Today’s sponsor: This episode of “365 Days of Astronomy” is sponsored by the National Radio Astronomy Observatory, celebrating Five Decades of Training Young Scientists through summer programs. Explore the hidden universe in radio at www.nrao.edu.
Transcript:
Pulsar Search Collaboratory
Dr. Rachel Rosen
Lucas Bolyard
SUE ANN HEATHERLY: Welcome to this edition of 365 Days of Astronomy podcasts. My name is Sue Ann Heatherly. I work for the National Radio Astronomy Observatory in Green Bank, West Virginia, and I’m going to be your host for this edition.
Today’s podcast is all about pulsars, and a program called the Pulsar Search Collaboratory. As you may already know from tuning into some of the previous 365 Days of Astronomy podcasts, pulsars are stellar corpses. When stars more massive than our Sun go supernova, a super dense core is created, composed mostly of neutrons. These objects have super strong magnetic fields, too, and rotate. Some can rotate about once per second, while others can rotate nearly a thousand times per second. Radio telescopes have discovered the most pulsars, because they emit lighthouse-like beams of radio waves. As the neutron stars spin, we observe these beams as they sweep by the Earth. Because the spin rates of pulsars are incredibly predictable, astronomers can use pulsars to study things like Einstein’s Theory of Relativity.
Pulsars have been used indirectly to detect gravitational radiation. And, one day, astronomers hope to directly detect gravitational waves using pulsars. This is one of the many reasons we need to find more of them. The Pulsar Search Collaboratory is a program that does just that.

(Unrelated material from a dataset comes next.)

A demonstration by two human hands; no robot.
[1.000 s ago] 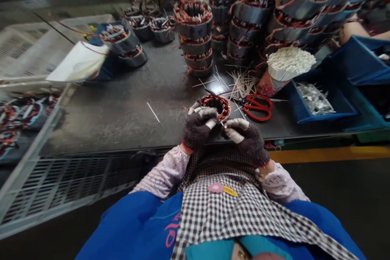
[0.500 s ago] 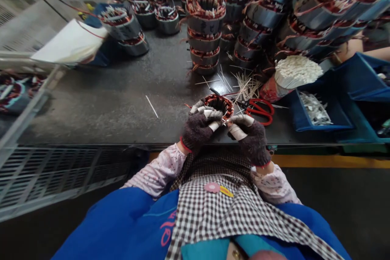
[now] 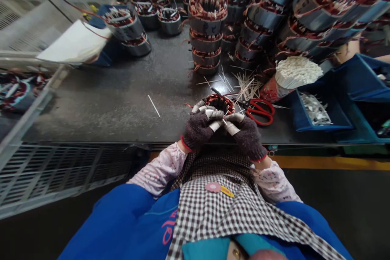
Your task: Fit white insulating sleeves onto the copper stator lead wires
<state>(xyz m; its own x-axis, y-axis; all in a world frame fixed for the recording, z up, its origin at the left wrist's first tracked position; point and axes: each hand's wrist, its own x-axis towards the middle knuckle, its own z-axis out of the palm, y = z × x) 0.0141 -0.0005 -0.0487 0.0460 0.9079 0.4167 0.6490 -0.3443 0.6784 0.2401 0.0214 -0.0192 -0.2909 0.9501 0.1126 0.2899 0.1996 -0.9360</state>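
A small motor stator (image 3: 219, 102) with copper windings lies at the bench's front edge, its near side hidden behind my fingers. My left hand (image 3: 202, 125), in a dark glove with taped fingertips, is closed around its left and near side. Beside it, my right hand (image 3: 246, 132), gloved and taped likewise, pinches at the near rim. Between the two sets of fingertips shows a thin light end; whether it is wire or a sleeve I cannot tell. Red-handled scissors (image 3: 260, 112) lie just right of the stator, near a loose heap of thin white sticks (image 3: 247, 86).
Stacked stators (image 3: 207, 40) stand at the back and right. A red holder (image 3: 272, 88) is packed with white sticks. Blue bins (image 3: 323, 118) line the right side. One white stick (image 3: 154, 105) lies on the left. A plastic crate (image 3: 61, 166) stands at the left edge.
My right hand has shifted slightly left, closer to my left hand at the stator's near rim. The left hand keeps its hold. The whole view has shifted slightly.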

Joining us today is Dr. Rachel Rosen. Dr. Rosen is the project director for an NSF-funded project called the Pulsar Search Collaboratory. So, welcome to the program, Rachel. Thanks for joining us today.
DR. RACHEL ROSEN: Thank you.
SUE ANN HEATHERLY: So, tell us, first of all, what the Pulsar Search Collaboratory is. That’s a mouth full.

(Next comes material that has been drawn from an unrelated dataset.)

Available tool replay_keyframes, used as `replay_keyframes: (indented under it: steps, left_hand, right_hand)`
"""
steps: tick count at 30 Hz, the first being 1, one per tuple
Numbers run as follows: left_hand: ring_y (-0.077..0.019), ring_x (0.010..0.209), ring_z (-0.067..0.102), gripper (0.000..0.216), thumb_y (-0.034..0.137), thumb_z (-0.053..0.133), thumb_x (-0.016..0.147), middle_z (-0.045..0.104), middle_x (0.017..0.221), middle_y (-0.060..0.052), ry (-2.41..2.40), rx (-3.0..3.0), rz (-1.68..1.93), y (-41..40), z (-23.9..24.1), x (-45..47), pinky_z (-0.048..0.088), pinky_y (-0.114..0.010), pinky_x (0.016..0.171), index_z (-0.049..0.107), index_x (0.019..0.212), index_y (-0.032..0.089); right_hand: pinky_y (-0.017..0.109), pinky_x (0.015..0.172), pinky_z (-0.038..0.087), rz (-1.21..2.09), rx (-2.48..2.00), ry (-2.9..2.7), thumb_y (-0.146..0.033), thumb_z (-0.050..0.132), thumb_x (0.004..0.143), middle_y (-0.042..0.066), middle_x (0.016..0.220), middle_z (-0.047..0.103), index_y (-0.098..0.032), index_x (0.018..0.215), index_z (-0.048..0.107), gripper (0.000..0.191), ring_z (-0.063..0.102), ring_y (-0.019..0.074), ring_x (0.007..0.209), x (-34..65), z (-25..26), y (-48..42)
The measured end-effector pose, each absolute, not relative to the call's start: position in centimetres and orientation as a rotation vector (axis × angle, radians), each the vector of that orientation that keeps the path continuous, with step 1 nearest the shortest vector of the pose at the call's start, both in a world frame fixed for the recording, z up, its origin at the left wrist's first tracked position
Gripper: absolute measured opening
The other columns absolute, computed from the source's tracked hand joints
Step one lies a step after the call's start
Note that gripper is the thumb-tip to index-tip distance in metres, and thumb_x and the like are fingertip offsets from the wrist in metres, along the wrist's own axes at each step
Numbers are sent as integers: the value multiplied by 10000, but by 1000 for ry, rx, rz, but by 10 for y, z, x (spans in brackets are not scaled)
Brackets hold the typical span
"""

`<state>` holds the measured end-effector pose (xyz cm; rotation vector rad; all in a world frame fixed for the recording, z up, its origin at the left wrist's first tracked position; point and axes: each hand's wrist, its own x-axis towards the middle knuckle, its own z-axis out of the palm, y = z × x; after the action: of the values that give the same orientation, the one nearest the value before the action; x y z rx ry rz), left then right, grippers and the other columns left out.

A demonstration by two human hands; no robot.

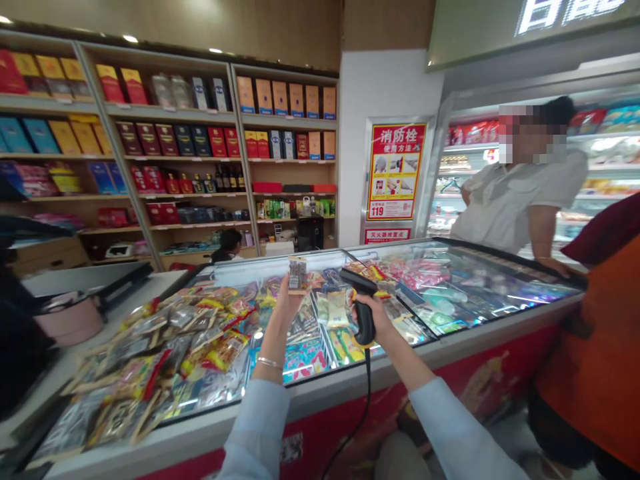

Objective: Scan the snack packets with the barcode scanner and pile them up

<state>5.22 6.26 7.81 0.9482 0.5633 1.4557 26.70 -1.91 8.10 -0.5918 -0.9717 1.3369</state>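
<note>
"Hands first. What are they doing?"

"The left hand [287, 303] is gripping a small packet [297, 273], which is standing roughly upright above the fingers; the fingertips are too indistinct to place. The right hand [375, 317] is closing round the handle of a black scanner [366, 323] — its head is facing toward the packet, apart from it."

"And just around them?"

"A cord [369, 383] is hanging below the right hand. Beneath both hands a glass-topped freezer [320, 393] is extending to either side. Left of the left hand, a loose heap of packets [200, 327] is lying on top of it."

"How far along is the work?"

"In my judgement, partway: one packet is being presented to the scanner, while the heap is lying unsorted. Which packets are already scanned I cannot tell — no reading is showing. If the heap is awaiting the scanner, much is remaining."

"Farther out?"

"Beyond the right hand, a person in a white shirt [520, 207] is resting a hand [553, 267] on the freezer's edge. Past the left hand, boxed goods [185, 140] are filling wall shelves [170, 115]."
</note>
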Motion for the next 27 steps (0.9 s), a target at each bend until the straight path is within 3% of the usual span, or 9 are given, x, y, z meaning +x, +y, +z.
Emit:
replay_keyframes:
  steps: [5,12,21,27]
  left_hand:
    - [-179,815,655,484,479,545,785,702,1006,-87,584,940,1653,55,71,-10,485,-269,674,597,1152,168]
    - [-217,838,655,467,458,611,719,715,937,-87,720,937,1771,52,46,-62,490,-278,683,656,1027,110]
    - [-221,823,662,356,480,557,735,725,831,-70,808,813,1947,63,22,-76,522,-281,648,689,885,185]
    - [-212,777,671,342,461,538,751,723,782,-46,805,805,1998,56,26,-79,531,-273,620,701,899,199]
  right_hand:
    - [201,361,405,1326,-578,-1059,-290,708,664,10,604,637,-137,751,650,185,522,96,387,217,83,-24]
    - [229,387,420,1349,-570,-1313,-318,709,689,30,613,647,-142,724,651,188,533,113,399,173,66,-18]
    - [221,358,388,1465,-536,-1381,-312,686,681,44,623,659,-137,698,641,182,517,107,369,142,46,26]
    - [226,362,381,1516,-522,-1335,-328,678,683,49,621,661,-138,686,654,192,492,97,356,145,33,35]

DR. RACHEL ROSEN: The Pulsar Search Collaboratory is a program funded by the National Science Foundation that is designed to engage students in actual scientific astronomical research. Uh, we’re working with kids in West Virginia and in other states. They get to actually look through data that has never been looked through before to look for new pulsars.

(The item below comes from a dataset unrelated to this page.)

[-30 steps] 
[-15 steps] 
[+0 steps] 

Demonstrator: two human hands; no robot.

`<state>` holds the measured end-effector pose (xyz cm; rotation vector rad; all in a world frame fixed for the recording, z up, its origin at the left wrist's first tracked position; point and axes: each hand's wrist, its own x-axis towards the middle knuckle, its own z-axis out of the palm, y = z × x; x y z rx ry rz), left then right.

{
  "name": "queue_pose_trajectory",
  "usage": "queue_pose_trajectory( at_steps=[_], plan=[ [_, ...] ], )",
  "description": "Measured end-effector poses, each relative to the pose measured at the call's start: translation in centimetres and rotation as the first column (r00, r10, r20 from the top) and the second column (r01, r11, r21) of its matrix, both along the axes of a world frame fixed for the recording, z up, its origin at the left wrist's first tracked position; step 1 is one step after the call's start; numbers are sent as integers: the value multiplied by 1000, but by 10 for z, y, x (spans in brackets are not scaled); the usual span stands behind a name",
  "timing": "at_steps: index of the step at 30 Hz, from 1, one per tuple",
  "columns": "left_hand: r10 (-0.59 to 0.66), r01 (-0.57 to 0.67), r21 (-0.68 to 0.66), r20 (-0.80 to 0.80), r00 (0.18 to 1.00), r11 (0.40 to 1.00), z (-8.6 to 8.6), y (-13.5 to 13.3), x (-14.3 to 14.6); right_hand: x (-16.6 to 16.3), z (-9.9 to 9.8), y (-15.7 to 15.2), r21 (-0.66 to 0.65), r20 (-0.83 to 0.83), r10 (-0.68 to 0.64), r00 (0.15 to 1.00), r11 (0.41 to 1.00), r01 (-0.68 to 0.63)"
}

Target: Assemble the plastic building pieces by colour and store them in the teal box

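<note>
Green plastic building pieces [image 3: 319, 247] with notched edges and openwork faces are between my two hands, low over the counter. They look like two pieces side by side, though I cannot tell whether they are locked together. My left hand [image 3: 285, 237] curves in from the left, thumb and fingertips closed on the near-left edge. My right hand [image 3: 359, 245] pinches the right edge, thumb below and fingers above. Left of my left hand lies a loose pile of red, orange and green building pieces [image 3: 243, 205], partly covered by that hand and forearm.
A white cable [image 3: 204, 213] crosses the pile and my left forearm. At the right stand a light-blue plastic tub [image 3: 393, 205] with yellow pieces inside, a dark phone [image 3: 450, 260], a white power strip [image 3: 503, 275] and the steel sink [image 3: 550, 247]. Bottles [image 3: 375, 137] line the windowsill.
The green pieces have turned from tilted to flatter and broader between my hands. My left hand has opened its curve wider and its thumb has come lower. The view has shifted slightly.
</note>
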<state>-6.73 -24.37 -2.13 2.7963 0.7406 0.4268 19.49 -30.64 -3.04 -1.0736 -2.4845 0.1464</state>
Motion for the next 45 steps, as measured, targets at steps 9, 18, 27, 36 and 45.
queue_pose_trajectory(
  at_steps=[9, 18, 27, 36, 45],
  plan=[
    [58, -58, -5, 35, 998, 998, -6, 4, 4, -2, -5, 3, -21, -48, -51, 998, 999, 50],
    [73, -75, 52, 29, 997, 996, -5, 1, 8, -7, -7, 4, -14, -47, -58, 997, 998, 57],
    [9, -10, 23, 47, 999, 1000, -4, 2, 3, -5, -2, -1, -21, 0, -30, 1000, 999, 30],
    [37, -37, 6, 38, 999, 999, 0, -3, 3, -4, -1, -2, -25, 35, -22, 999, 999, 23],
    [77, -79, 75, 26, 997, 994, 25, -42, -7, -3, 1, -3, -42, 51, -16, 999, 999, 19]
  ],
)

SUE ANN HEATHERLY: So, how is it that this data happened to be that these students get a chance to look through it for new pulsars? Tell us that story.
DR. RACHEL ROSEN: In 2007 the Green Bank Telescope, which is the world’s largest fully steerable radio telescope, had to go under repairs for a track replacement, and during this time the telescope wasn’t able to move in any direction; and which is usually bad for most astronomers, but for us it turned out to be a good thing. Because we kept the telescope immobilized, and as the sky drifted overhead, we just collected a lot of data. And some of this data went to the astronomical community to look for new pulsars. And we, in addition, got some data for high school students.
SUE ANN HEATHERLY: This data that was collected over the summer, while the GBT track was being replaced, how much of it is there?
DR. RACHEL ROSEN: We got about three hundred hours worth of data, which translates to about thirty terabytes worth of data. Uh, and then, in addition, we are collecting more data as well. So, this is an active project, and so we’re continually adding more data that students can look through.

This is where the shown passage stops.